DIRECTIONS FOR THIS TASK:
Nothing but a number should be written: the count of lines below that contain "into".

PROVIDED ENTRIES:
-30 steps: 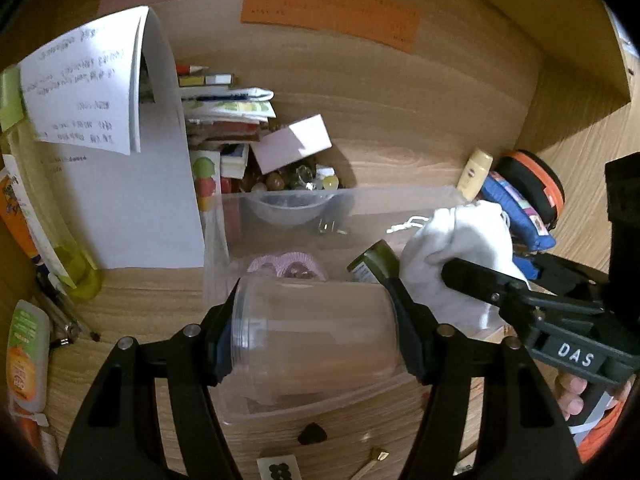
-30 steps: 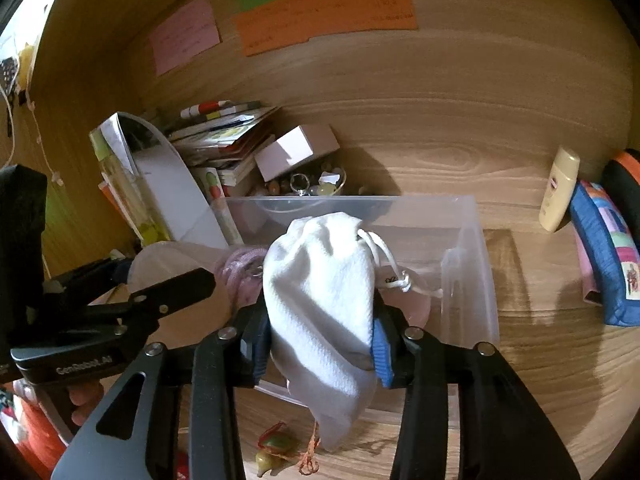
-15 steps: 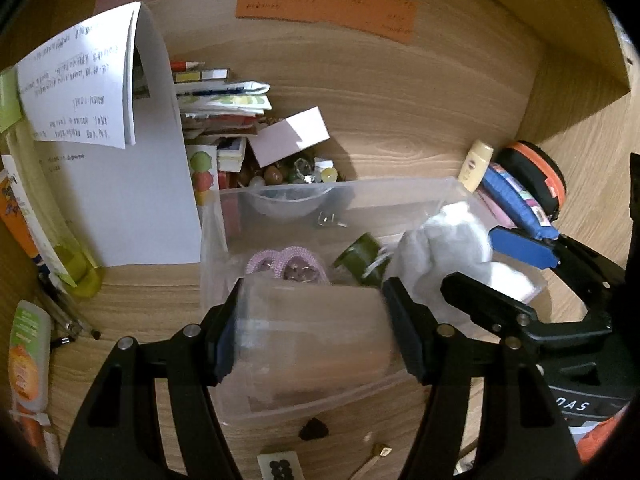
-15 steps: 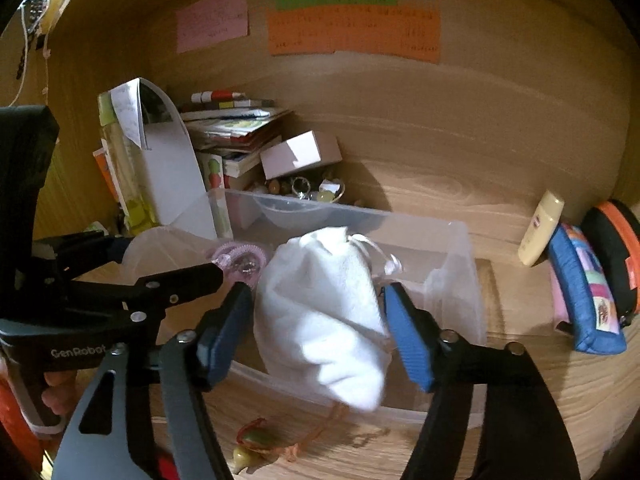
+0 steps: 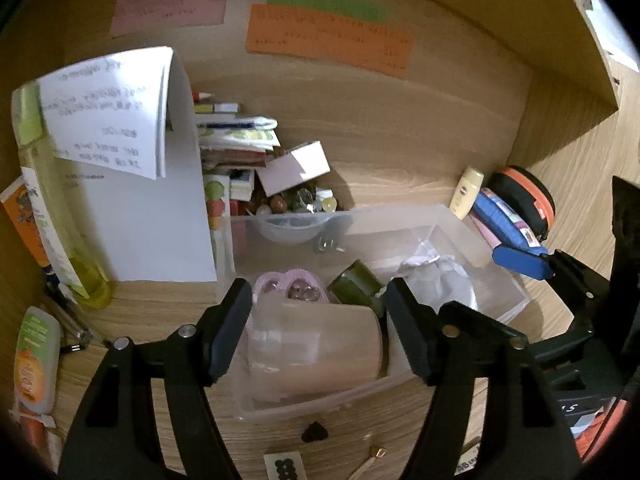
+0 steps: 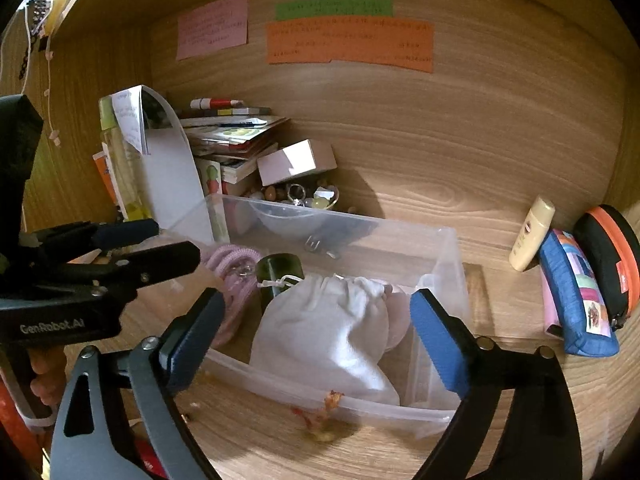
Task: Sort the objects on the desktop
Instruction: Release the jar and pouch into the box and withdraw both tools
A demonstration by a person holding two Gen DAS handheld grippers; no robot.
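As its jaws opened, the right hand-held gripper (image 6: 314, 330) angled down over the bin (image 6: 448, 240), the white pouch (image 6: 324, 332) lying loose inside; the left hand-held gripper (image 5: 320, 330), also tilted down, was opening around a clear cup (image 5: 314, 350).

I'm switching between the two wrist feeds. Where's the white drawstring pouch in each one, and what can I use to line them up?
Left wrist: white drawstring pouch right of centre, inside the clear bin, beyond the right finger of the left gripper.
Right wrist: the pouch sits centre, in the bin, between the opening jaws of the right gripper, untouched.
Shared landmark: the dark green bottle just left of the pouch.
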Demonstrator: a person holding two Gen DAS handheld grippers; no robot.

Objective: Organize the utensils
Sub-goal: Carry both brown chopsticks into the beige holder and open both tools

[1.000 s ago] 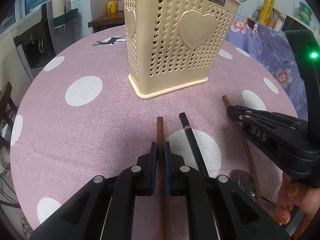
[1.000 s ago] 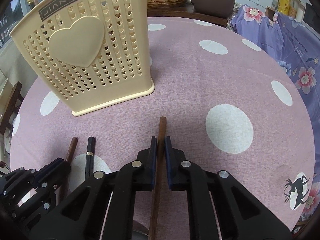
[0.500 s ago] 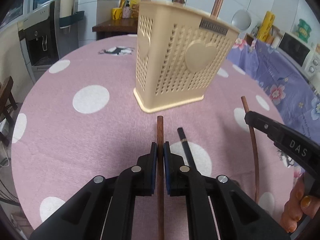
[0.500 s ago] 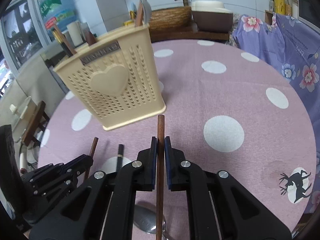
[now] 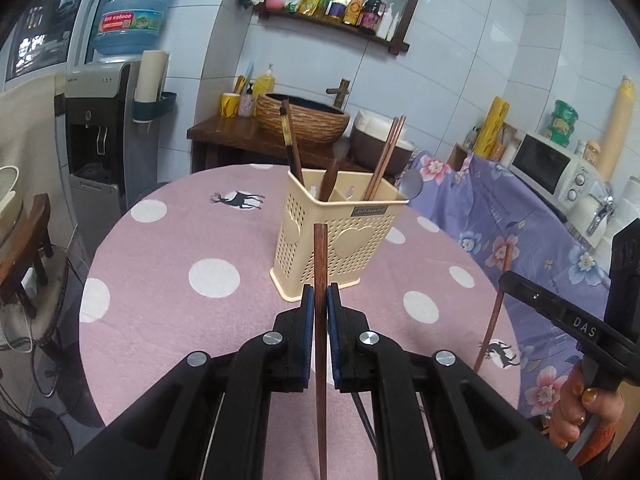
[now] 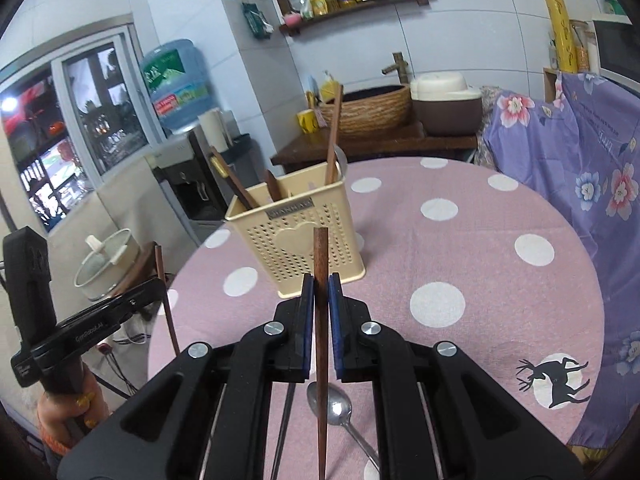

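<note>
A cream perforated utensil holder (image 5: 340, 236) (image 6: 304, 236) stands on the pink polka-dot table (image 5: 168, 280) and holds several chopsticks and a spoon. My left gripper (image 5: 320, 300) is shut on a brown wooden chopstick (image 5: 320, 264), held in the air in front of the holder. My right gripper (image 6: 321, 296) is shut on another brown chopstick (image 6: 321, 256), also raised and short of the holder. Each gripper shows in the other's view, the right gripper (image 5: 505, 278) at the right edge and the left gripper (image 6: 162, 284) at the left edge. A metal spoon (image 6: 340, 404) and a black chopstick (image 6: 286, 412) lie on the table below the right gripper.
A wooden side table with a woven basin (image 5: 304, 116) and a brown pot (image 6: 444, 108) stands behind the table. A water dispenser (image 5: 104, 120) is at the left. A floral purple cloth (image 5: 520, 232) covers furniture at the right, with a microwave (image 5: 548, 168) on it.
Both grippers have lifted their chopsticks off the table and drawn back; the holder now looks smaller and farther, and the room behind it shows.
</note>
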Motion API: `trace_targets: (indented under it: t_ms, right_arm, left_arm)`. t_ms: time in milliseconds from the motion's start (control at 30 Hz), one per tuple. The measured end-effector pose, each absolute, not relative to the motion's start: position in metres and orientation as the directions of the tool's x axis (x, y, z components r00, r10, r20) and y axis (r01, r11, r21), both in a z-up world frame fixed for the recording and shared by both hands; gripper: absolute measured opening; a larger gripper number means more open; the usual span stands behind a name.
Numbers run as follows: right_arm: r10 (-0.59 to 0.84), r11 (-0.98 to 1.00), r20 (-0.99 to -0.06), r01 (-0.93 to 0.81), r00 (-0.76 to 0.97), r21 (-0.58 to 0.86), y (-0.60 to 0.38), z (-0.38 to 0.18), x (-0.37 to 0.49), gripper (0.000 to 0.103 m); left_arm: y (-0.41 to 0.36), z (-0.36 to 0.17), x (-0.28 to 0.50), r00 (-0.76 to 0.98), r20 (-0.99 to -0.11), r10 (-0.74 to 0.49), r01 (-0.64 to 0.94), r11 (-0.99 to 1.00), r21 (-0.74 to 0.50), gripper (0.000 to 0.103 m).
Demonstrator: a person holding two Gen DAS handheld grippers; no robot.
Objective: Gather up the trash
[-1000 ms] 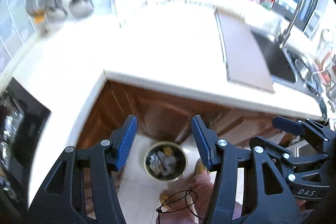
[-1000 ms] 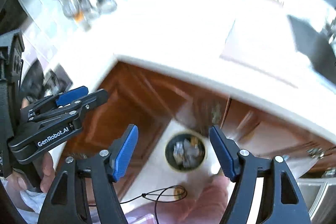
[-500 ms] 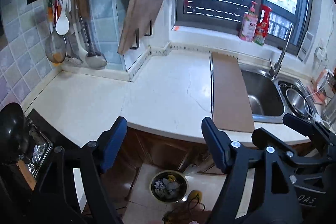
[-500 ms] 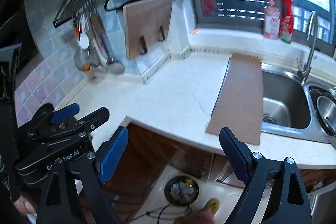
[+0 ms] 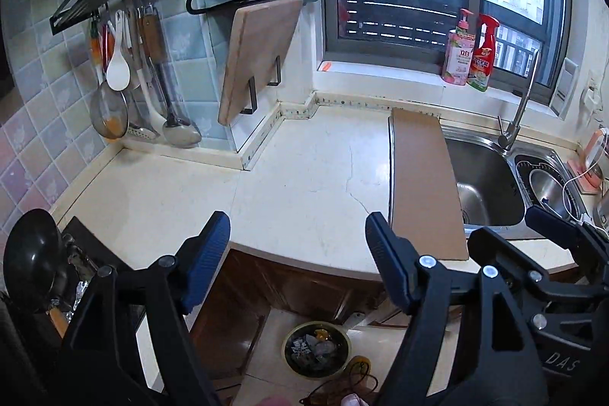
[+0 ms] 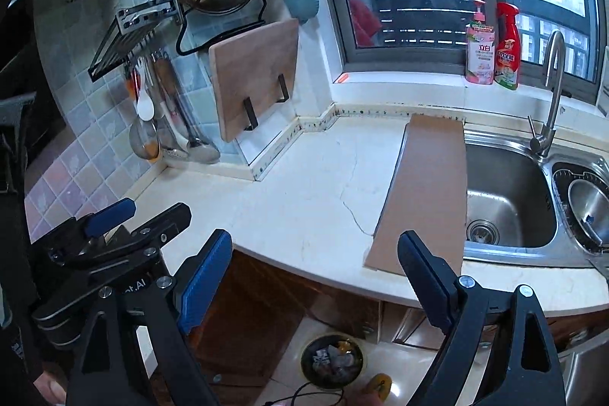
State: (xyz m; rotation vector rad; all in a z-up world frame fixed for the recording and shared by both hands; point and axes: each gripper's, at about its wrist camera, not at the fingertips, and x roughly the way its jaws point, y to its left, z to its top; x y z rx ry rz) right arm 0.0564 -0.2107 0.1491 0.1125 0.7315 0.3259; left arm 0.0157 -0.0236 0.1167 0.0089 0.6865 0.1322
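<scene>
Cracked cream stone counter; both tools, left and right, gape wide, holding nothing.

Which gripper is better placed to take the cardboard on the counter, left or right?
Right, probably. The cardboard lies just ahead of the right gripper, near its right finger. From the left gripper it sits off to the right, beyond the jaws. Both are open and empty.

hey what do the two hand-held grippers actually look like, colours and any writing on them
Both are black plastic frames with silver screws and ribbed blue pads on two fingers. The left hand-held gripper shows part of a white marking ending "ot.AI" on its body in the right wrist view. The right hand-held gripper bears "DAS" lettering. No sleeves show.
</scene>
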Motion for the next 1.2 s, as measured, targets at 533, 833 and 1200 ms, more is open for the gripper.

REPLY TO THE TASK:
2